Advertisement

Jaden Rashada sues Gators for backing out on NIL deal after he backed out on ‘Canes | Commentary

Who’s really the victim here — a marquee high school recruit and his opportunistic NIL agents and attorneys or football coach Billy Napier, the University of Florida and its stumbling, bumbling boosters who got duped like an I-Drive tourist buying an “authentic” Rolex from the street vendor in the parking lot of the outlet mall?

Rashada, the much-travelled California quarterback, and his representatives filed a lawsuit Tuesday against Napier, heavy-hitting Gator booster Hugh Hathcock and others in the now-defunct Gator Collective, claiming they defrauded him out of millions of dollars by backing out on a promised $13.85 million NIL agreement.

“Sadly, unethical and illegal tactics like this are more and more commonplace in the Wild West that is today’s college football landscape,” Rashada’s famous ambulance-chasing attorney Rusty Hardin (see Deshaun Watson) states in the lawsuit. “As the first scholar-athlete to take a stand against such egregious behavior by adults who should know better, Jaden seeks to hold Defendants accountable for their actions and to expose the unchecked abuse of power that they shamelessly wielded.”

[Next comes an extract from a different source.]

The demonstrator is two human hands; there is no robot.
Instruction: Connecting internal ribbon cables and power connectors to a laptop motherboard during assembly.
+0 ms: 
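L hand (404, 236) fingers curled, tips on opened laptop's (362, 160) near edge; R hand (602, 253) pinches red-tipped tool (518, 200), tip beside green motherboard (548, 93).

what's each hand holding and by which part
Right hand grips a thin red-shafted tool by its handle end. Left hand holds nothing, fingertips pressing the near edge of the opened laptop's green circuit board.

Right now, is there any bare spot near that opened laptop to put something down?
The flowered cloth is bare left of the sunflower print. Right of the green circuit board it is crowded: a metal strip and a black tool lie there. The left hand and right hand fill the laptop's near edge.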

In other words, Hardin is now portraying Rashada as some sort of noble freedom fighter who is going to battle to protect other “scholar-athletes” battling the evil college football establishment. Rashada is suddenly the poor, exploited high school kid who got taken advantage of by Napier, a multi-millionaire Gator booster and the big, bad SEC football industrial complex.

Excuse my skepticism, but I have a hard time feeling sorry for Rashada, who is suing the Gators because they backed out on a $13.85 million deal only after Rashada himself backed out on a $9.5 million deal with Miami. That’s right, Rashada is blaming the Gators for reneging on a deal after he reneged on a deal.

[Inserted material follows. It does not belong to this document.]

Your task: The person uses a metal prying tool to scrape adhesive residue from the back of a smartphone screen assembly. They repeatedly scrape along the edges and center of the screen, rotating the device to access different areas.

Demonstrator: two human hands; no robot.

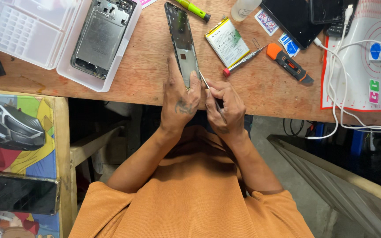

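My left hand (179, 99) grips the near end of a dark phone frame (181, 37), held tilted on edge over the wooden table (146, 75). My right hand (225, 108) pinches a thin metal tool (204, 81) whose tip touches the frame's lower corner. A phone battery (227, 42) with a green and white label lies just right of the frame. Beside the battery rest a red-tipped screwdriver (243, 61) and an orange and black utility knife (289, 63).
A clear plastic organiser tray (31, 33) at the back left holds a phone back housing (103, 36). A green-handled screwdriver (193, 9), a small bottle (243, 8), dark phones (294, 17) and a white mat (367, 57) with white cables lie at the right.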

Welcome to the greedy, money-grubbing, money-grabbing world of “NIL” — which is a false, distorted way of saying “pay-for-play.” Players, their parents and their agents are playing one school against the other and selling themselves to the highest bidder. It should be noted that Rashada has now been tied to four schools in less than two years. He originally committed to Miami, signed with the Gators, transferred to Arizona State a few months later after the NIL deal with UF fell through and just recently transferred to Georgia.

Don’t get me wrong, the Gators and their boosters are certainly not innocent in all of this. If you ask me, they should be sued for being a bunch of buffoons and offering a high school quarterback — and not even the best high school quarterback — such an obscene amount amount of money.

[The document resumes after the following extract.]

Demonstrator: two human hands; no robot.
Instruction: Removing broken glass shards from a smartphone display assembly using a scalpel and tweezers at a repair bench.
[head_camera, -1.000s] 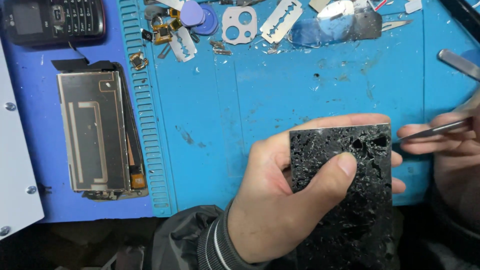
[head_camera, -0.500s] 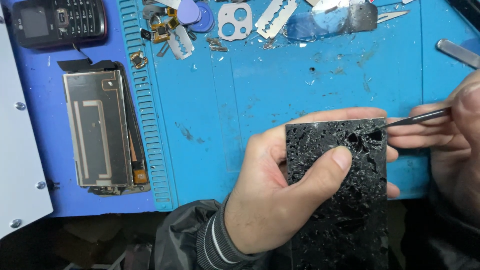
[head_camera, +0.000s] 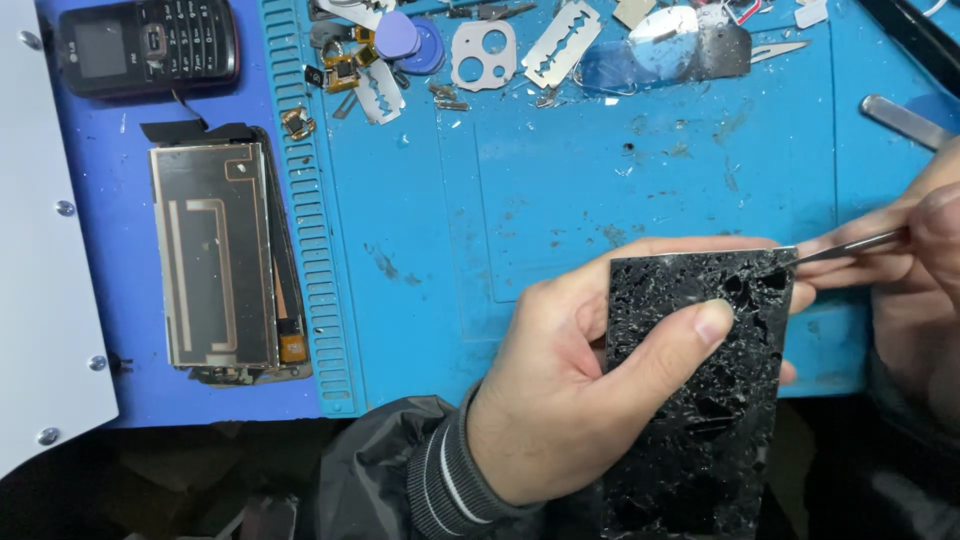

It also appears as if they were blatantly breaking NCAA rules that clearly state NIL deals cannot be used as an inducement for luring recruits. The NCAA was in the process of investigating UF for the Rashada fiasco, but then put all NIL probes on hold in late February when a federal judge in Tennessee granted an injunction that prohibits the NCAA from punishing any athletes or boosters for negotiating NIL deals during the recruiting process.

And even without the presumed NCAA violations, UF still ends up looking foolish for ever getting involved in this mess to begin with and for getting played like Charlie Daniels’ fiddle by Rashada and his reps. This is what happens when a bunch of rich, emotional, pom-pom waving football donors are put in charge of negotiating NIL deals and trying to outbid their rival for marquee recruits.

According to the lawsuit, Rashada and his reps agreed to the $9.5 million NIL deal with Miami, but Florida boosters offered $11 million and then $13.85 million for Rashada to flip to the Gators. The lawsuit also claims that Napier and Gator boosters persuaded Rashada to sign with UF even though they never had any intention of living up to the exorbitant contract.

This is why universities, not their boosters and fans, should be negotiating the salaries and paying the players. If I’ve said it once, I’ve said it a million-zillion times: College football programs asking fans and boosters to pay the salaries of their workforce is the biggest business scam since bottled water. (Note: “Evian” spelled backward is “Naive”)

As for Napier, his involvement in this whole issue seems nebulous. The lawsuit claims he assured Rashada’s father that the Gator Collective would make good on their $13.85 million offer by securing it with a “partial payment” of $1 million that never materialized. There is no documentation in the lawsuit to prove that claim, and one local attorney told me that Napier’s name was likely included in the lawsuit as an embarrassment tactic to coerce a quick financial settlement.

I’m told that Napier actually got wind of this ridiculous NIL deal for Rashada and pulled the plug on it before the Gators did something really, really stupid — like blatantly breaking NCAA rules while giving a high school quarterback an inane contract worth nearly $14 million. It was at Napier’s behest that the Gator Collective finally exercised an option in the contract to terminate the deal before Rashada actually signed with UF.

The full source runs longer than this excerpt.